DATA SEGMENT -
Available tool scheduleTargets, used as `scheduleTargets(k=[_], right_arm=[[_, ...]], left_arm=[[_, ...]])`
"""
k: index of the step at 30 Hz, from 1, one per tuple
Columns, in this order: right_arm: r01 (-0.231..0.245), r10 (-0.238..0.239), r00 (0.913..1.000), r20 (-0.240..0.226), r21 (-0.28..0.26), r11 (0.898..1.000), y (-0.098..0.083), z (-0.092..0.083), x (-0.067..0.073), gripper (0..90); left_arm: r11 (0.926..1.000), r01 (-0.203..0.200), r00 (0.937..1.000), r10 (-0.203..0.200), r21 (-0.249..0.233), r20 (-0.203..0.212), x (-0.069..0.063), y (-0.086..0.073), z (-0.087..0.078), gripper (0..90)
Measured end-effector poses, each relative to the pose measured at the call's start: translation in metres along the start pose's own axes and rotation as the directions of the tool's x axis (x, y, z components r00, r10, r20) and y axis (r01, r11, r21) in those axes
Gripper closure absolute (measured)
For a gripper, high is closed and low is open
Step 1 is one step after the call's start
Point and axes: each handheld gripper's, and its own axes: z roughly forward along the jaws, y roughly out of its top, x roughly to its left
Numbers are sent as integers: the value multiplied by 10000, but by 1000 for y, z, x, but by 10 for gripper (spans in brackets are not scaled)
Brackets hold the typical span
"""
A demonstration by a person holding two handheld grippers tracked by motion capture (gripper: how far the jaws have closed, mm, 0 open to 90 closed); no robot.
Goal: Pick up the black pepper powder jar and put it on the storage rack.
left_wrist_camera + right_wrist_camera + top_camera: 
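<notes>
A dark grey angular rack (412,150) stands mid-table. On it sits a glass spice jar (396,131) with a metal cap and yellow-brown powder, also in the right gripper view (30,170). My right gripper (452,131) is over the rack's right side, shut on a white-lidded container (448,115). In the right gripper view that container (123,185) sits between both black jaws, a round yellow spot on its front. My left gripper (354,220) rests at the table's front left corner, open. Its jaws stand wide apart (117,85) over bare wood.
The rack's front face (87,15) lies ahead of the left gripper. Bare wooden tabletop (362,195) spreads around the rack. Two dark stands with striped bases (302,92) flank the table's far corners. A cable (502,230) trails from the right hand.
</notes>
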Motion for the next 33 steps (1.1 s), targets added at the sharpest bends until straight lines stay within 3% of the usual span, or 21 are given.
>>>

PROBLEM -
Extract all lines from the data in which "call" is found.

RESULT FOR THIS EXERCISE -
Measured end-effector poses, each relative to the pose measured at the call's start: translation in metres along the start pose's own axes and rotation as the directions of the tool's x axis (x, y, z components r00, r10, r20) and y axis (r01, r11, r21) in those axes
Step 1 is one step after the call's start

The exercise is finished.